- **Your objective**:
Look through the material below and copy exactly the lines from the line with "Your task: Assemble" to the line with "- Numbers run", those two lines included.

--- START ---

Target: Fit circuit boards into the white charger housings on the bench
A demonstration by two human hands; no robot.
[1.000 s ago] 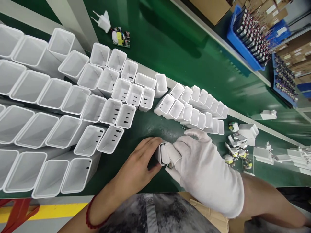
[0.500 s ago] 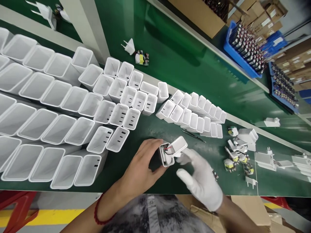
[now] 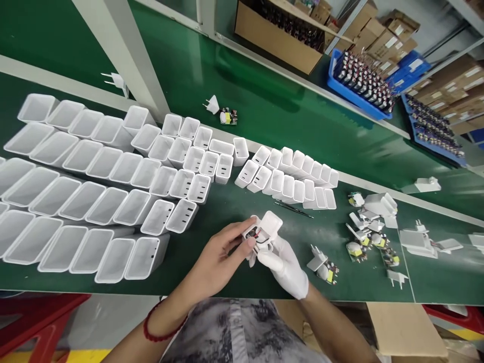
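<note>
Between both hands is a white plastic charger housing (image 3: 250, 229) with a circuit board and red and black wires showing at its mouth. Its white end cap (image 3: 271, 224) stands tilted beside the opening, joined by the wires. My left hand (image 3: 221, 257), bare, grips the housing from the left, thumb at the opening. My right hand (image 3: 285, 267), in a white glove, closes around the right side of the housing, under the cap. A plug cap with a circuit board (image 3: 325, 272) lies on the bench to the right of the gloved hand.
Rows of open white housings (image 3: 123, 206) cover the left bench. Smaller rows (image 3: 287, 186) stand behind my hands, with dark tweezers (image 3: 294, 208) before them. Circuit boards with plug caps (image 3: 365, 237) are piled at right. Blue trays (image 3: 363, 101) of parts stand on the back shelf.
My gloved right hand, apart with its fingers spread before, has closed on the housing. My left thumb has moved onto the opening. The camera view has shifted.
</note>
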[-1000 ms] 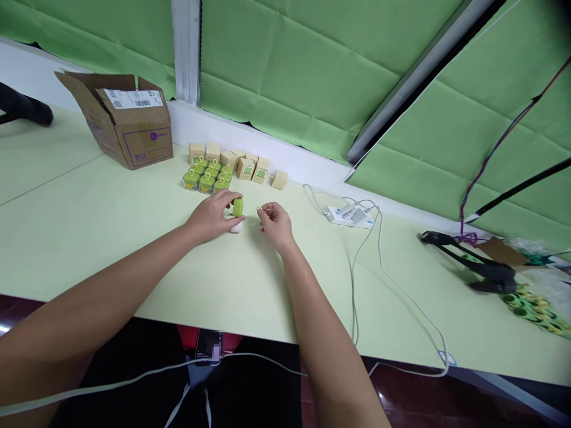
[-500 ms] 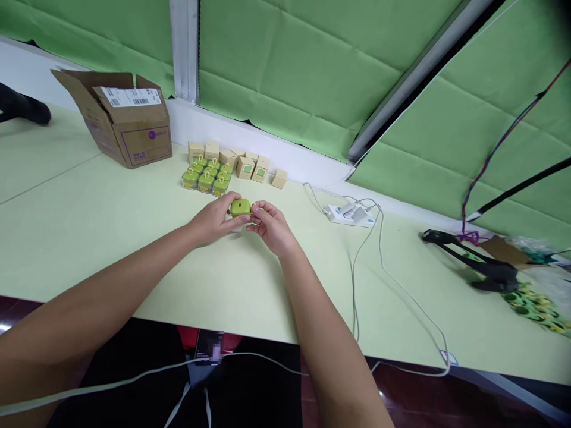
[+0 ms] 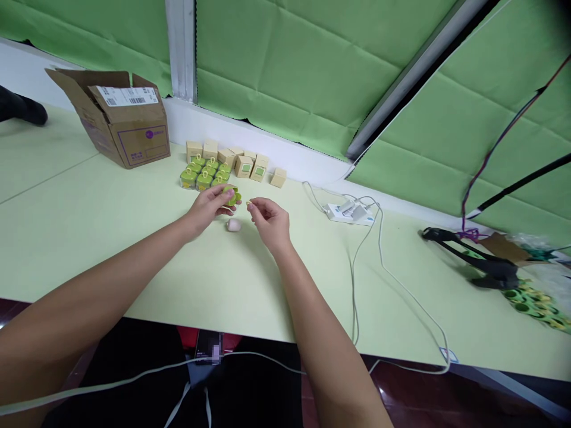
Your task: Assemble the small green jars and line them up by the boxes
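My left hand (image 3: 209,207) grips a small green lid (image 3: 231,195), tilted so that its hollow side partly shows. To the right, my right hand (image 3: 270,220) pinches a small pale-yellow piece (image 3: 248,204) between thumb and fingertips, a short gap away from the lid. The piece is too small to make out fully. On the table just below the hands lies a little whitish-pink rounded object (image 3: 234,225). Beyond my left hand stand several small clear jars (image 3: 204,180) in close rows, their green lids topped with pale loop handles.
Several small tan cartons (image 3: 244,167) line the wall behind the jars. An open cardboard box (image 3: 141,142) stands at the back left. On the right are a power strip (image 3: 350,214) with trailing white cables, a black stand (image 3: 491,264) and green-yellow parts (image 3: 535,303).
The green lid has turned over in my left hand and moved slightly up and left. My right hand has come away from it with the yellow piece, uncovering the whitish-pink object.
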Tool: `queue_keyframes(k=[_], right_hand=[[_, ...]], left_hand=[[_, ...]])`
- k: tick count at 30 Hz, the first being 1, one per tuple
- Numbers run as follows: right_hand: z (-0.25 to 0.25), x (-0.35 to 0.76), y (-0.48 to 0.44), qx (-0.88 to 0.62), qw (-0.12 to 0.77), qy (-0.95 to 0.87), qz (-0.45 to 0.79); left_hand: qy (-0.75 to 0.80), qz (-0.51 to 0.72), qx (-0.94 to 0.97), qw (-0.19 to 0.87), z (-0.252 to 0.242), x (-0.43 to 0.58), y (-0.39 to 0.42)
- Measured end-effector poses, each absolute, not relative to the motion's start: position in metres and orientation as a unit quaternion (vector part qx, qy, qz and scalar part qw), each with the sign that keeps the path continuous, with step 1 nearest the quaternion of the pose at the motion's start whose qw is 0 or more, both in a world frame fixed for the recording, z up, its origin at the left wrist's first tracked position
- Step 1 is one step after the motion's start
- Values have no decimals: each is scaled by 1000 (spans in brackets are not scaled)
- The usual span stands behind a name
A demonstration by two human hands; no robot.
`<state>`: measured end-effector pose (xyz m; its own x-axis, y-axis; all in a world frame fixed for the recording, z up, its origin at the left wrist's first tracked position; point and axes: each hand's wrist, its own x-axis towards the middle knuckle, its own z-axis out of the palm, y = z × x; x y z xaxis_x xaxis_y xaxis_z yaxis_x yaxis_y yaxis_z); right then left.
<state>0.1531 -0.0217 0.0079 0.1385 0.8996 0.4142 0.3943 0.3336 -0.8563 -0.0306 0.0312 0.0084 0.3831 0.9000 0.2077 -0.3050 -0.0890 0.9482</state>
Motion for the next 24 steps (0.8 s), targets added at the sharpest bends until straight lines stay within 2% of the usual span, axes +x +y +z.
queue_keyframes(k=[4, 11, 19, 24], right_hand=[[11, 147, -29, -533, 520, -655, 129], [6, 141, -28, -480, 474, -738, -28], [0, 138, -25, -489, 461, -735, -93], [1, 138, -26, -500, 431, -747, -73]], left_hand=[[255, 450, 522, 678, 10, -31, 29], [244, 389, 545, 701, 13, -26, 18], [245, 381, 555, 698, 11, -22, 14], [248, 376, 580, 679, 9, -22, 16]])
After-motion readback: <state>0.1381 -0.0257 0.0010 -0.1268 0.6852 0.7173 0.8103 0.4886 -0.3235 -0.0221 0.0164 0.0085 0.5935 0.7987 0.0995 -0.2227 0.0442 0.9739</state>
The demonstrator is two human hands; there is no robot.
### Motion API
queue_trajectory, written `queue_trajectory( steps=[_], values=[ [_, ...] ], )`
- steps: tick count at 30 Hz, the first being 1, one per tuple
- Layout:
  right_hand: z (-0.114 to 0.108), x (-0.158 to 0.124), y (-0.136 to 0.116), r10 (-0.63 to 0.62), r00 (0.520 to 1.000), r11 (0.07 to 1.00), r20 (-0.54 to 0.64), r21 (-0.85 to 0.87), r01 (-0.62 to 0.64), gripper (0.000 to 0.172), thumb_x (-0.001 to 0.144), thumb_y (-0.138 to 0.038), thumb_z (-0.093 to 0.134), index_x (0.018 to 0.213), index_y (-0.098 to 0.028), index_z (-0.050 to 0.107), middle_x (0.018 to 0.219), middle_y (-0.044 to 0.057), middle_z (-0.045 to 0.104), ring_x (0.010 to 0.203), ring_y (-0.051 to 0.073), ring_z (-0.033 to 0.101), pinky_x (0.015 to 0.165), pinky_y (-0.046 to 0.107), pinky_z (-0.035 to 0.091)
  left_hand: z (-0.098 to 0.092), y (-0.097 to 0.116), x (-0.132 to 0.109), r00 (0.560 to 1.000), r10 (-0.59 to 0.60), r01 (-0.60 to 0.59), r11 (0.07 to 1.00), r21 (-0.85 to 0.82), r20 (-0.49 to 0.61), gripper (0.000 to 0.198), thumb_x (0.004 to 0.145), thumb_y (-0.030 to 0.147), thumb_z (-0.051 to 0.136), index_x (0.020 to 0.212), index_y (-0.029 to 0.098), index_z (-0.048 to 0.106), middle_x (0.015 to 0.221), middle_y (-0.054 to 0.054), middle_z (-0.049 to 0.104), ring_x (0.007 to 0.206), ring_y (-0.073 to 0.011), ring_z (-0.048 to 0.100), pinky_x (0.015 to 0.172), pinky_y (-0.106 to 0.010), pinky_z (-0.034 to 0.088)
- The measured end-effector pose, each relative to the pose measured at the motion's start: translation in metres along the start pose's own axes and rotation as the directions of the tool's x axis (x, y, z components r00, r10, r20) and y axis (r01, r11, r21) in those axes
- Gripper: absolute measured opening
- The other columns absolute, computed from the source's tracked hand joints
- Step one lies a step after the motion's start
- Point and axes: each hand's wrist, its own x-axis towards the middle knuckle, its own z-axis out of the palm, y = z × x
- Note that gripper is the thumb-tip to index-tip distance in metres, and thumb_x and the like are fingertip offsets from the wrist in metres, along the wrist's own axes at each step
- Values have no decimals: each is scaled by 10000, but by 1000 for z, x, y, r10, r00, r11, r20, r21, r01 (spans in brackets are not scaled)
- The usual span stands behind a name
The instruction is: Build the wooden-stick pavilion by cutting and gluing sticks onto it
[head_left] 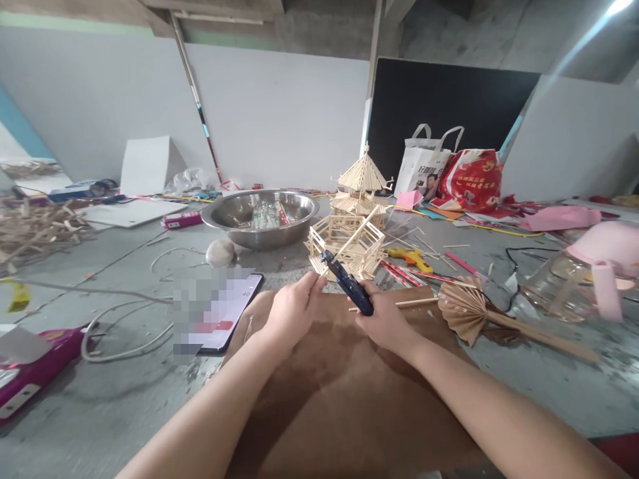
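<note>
Nearest the camera, two bare forearms reach out over a brown cardboard sheet (339,399) that lies on the grey bench (124,399). At the sheet's far edge the right hand (384,322) is wrapped around a dark blue tool (349,287), whose nose points up and to the left, touching or almost touching the lower frame of a stick model tower (357,213). The left hand (292,313) is loosely curled just beside the tool, with its fingertips at the foot of the model. Whether it pinches anything cannot be told. A loose thin stick (417,303) lies just beyond the right hand's knuckles, pointing toward a folded brown paper fan (466,309). The model stands just past the sheet. Its pointed roof and upper tiers look closed and complete, while the bottom tier is still an open lattice of bars, so the work seems well along, with the base left to fill in. To the left lie a phone (224,309), a white cable and a pink object (30,372), and farther off a heap of spare sticks (34,229). Behind the model is a steel bowl (259,216), a yellow tool (412,258) lies to its right, and a red bag (472,178) stands against the wall.
</note>
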Motion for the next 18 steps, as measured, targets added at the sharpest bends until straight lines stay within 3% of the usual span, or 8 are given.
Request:
queue_trajectory(
  steps=[5, 12, 18],
  values=[
    [-4, 0, 0, -24, 1000, 996, -17, -83, 23, 255, 617, -141, 456, 862, -198, 495, 744, 12, 565, 678, 156, 520, 630, 262, 393, 2, 2, -7, 1000, -8, 10, 981, -194, 9, 293, 840, 382, 257, 855, 214, 497, 667, 4, 583, 602, -127, 535, 546, -206, 342],
    [-5, 1, 6, -32, 999, 992, -24, -126, 29, 224, 637, -195, 489, 859, -185, 510, 740, 24, 576, 681, 166, 527, 644, 275, 397, -8, -3, -5, 995, 8, 27, 932, -362, 95, 343, 820, 409, 300, 801, 170, 546, 638, 24, 522, 575, -91, 427, 532, -180, 331],
    [-7, 2, 7, -47, 999, 995, 6, -88, 47, 277, 633, -177, 483, 909, -167, 507, 801, 39, 583, 735, 170, 533, 683, 285, 403, -8, -1, -5, 982, -26, 122, 837, -533, 186, 389, 812, 411, 329, 1029, 154, 525, 624, 25, 529, 487, -71, 389, 468, -176, 324]
  ],
)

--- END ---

- **Solution for this exercise**:
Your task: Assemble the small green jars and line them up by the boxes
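My left hand (image 3: 209,207) grips a small green lid (image 3: 231,195), tilted so that its hollow side partly shows. To the right, my right hand (image 3: 270,220) pinches a small pale-yellow piece (image 3: 248,204) between thumb and fingertips, a short gap away from the lid. The piece is too small to make out fully. On the table just below the hands lies a little whitish-pink rounded object (image 3: 234,225). Beyond my left hand stand several small clear jars (image 3: 204,180) in close rows, their green lids topped with pale loop handles.
Several small tan cartons (image 3: 244,167) line the wall behind the jars. An open cardboard box (image 3: 141,142) stands at the back left. On the right are a power strip (image 3: 350,214) with trailing white cables, a black stand (image 3: 491,264) and green-yellow parts (image 3: 535,303).
The green lid has turned over in my left hand and moved slightly up and left. My right hand has come away from it with the yellow piece, uncovering the whitish-pink object.
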Tool: `queue_keyframes(k=[_], right_hand=[[_, ...]], left_hand=[[_, ...]])`
- k: tick count at 30 Hz, the first being 1, one per tuple
- Numbers run as follows: right_hand: z (-0.25 to 0.25), x (-0.35 to 0.76), y (-0.48 to 0.44), qx (-0.88 to 0.62), qw (-0.12 to 0.77), qy (-0.95 to 0.87), qz (-0.45 to 0.79); left_hand: qy (-0.75 to 0.80), qz (-0.51 to 0.72), qx (-0.94 to 0.97), qw (-0.19 to 0.87), z (-0.252 to 0.242), x (-0.43 to 0.58), y (-0.39 to 0.42)

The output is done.